In silico haplotype stacking reveals potential to improve senescence traits through breeding

The simulated stacking of favorable haplotypes showed a clear linear relationship for area under senescence curve (Fig. 5a), showing the benefit of including multiple desirable haplotypes when aiming to develop stay-green barley varieties. While a linear relationship was also evident for area under senescence rate curve haplotypes (Fig. 6a), the differences associated with stacking multiple haplotypes were smaller and the true relationship was less obvious. Notably, this analysis was conducted using data from only one well-watered environment, thus limits the power to draw conclusions. Richer UAV datasets across multiple environments with different rainfall patterns are required to explore the haplotype combinations more thoroughly.

The molecular nature of stay-green is known to be multifaceted with several traits intersecting for this phenotype. As such, understanding the biological mechanisms associated with each haplotype would enable prioritization of complementary stay-green approaches to understand any potential tradeoffs and potentially reduce haplotype number required for significant trait improvement.

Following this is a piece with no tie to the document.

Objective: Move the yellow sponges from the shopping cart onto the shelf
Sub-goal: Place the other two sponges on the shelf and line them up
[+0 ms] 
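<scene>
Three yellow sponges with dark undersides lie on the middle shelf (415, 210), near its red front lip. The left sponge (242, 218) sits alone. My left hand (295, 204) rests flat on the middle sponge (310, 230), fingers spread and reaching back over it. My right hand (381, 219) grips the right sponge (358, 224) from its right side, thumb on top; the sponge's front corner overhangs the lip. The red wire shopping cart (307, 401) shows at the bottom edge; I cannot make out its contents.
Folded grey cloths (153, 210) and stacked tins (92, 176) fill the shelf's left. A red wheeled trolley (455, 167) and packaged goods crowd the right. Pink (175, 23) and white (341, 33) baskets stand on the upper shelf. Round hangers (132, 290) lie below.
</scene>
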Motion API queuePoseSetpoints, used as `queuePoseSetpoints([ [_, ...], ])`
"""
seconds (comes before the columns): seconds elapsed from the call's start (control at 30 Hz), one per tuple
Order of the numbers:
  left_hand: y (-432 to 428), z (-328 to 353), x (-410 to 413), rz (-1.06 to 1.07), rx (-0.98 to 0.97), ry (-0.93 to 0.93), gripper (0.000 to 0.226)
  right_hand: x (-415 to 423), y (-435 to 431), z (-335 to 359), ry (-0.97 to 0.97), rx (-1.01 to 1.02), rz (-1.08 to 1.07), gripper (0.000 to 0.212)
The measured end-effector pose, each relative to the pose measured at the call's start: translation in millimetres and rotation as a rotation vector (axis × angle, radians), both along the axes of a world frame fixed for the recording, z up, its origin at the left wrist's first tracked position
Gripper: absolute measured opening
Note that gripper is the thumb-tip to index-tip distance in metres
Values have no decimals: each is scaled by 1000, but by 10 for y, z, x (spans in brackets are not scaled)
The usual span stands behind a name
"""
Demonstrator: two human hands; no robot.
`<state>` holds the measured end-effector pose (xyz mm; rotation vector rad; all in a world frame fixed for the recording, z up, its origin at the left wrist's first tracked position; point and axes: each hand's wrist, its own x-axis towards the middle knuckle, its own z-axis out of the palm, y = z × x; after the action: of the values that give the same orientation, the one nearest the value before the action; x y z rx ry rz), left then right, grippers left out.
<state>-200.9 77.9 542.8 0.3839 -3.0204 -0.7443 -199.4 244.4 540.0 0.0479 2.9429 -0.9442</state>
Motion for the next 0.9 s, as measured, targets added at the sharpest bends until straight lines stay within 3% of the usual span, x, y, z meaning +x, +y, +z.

Breeding six haplotypes into a population using marker-assisted selection would be costly and time consuming. Currently, breeders are leaning toward a whole genome approach to barley breeding with emphasis on genomic selection. Since stay-green has been identified to be highly complex and environmentally dependent trait, this approach would likely be the most efficient to facilitate selection for the trait in routine breeding operations. However, haplotype-based selection at the 6H region may be beneficial given its large effect and environmental stability. Further research is required to determine the mechanisms associated with the role of region 6H in stay-green.

Combining the stay-green haplotypes in silico highlighted the potential for breeders to fine tune senescence profiles to suit a range of environments. Stay-green is an exceptional candidate for selection in barley breeding programs given its promise as a key drought adaptation trait with the potential to improve yields under a range of environments, which is an essential consideration for breeding in future climates.